According to the results of the MTT assay, the two PARP-1 inhibitors, AG014699 and BSI-201, were selected as they exhibited sensitive inhibitory effects on the HepG2 cells. The results showed that the apoptotic rates of the HepG2 cells increased with increasing concentrations of these two inhibitors. There were significant differences between the groups (P<0.01; Fig. 2). Similarly, in the HepG2 cells treated with 20, 40 or 60 µmol/l BSI-201 for 48 h, the apoptotic rates of the HepG2 cells also increased, and significant differences were found between the groups (P<0.01; Fig. 3).

Following treatment of cells for 48 h with AG014699 at concentrations of 10, 30 and 50 µmol/l, the protein levels of Caspase 3, Caspase 8 and Bax were higher, compared with those in the control group (Fig. 4A and B), which was also the case in the cells treated with BSI-201 concentrations of 20, 40 and 60 µmol/l (Fig. 4C and D). The protein levels of Bcl-2 in the two treatment groups were reduced, compared with those in the control groups (Fig. 4).

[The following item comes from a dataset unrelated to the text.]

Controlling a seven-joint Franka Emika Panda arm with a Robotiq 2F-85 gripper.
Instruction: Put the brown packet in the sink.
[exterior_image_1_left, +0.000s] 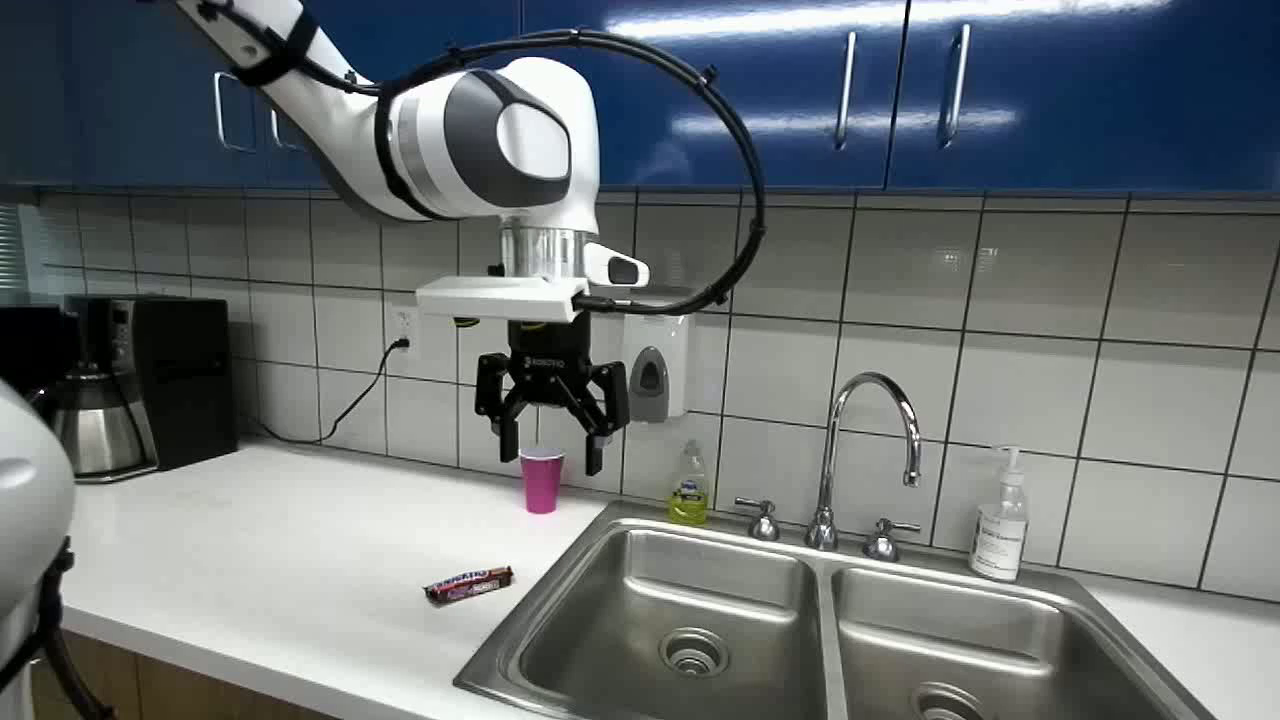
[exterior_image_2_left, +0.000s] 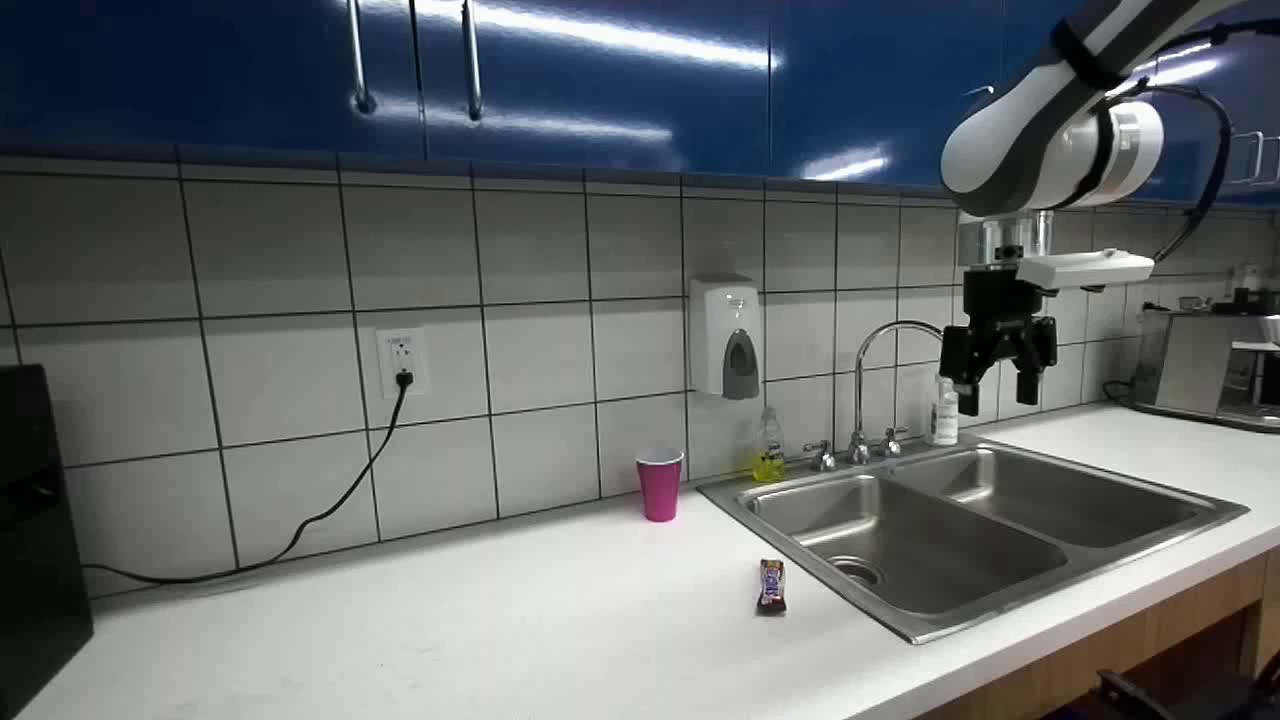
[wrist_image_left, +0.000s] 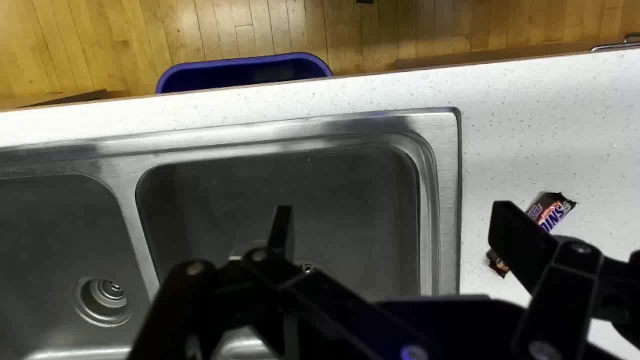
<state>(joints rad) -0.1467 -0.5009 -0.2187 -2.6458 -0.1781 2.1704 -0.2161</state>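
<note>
White bench (exterior_image_1_left: 270, 560) along a tiled wall (exterior_image_1_left: 785, 370), back edge meeting the tile. The gripper (exterior_image_2_left: 998, 400) hangs well above the bench, fingers pointing down and spread well apart.

The brown packet (exterior_image_1_left: 468, 586) lies flat on the bench in both exterior views, between front and back edges; long side slanted to the front edge in the wrist view. It sits just beside the rim of the stainless-steel double-basin sink (wrist_image_left: 449, 190), a strip of bench showing between. Purple and white print. In the wrist view one finger crosses in front of the packet and hides its middle; the other stands in front of the basin nearer the packet.

Along the back edge: a pink cup (exterior_image_2_left: 659, 492), upright, near the sink's corner; a dish-soap bottle (exterior_image_1_left: 688, 502) with yellow-green liquid and a pump bottle (exterior_image_1_left: 998, 540), both upright, either side of the curved chrome faucet (exterior_image_1_left: 822, 530). Farther along that edge, well apart from the sink, a coffee maker (exterior_image_1_left: 185, 385). On the tiled wall, a white dispenser (exterior_image_2_left: 720, 335).
</note>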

Following treatment of the HepG2 cells for 48 h with 10 µmol/l of BSI-201 or 5 µmol/l AG01469, the results showed that the numbers of cells, which migrated into the lower chamber were lower, compared with those in the control groups, and this difference was significant (P<0.01; Fig. 5). When the HepG2 cells were treated with AG014699 at concentrations of 10, 30 and 50 µmol/l (Fig. 6A and B) or with BSI-201 at concentrations of 20, 40 and 60 µmol/l (Fig. 6C and D) for 48 h, the protein levels of PTEN and TIMP3 were higher, compared with those in the control group, whereas the levels of MMP3 were lower, compared with those in the control group.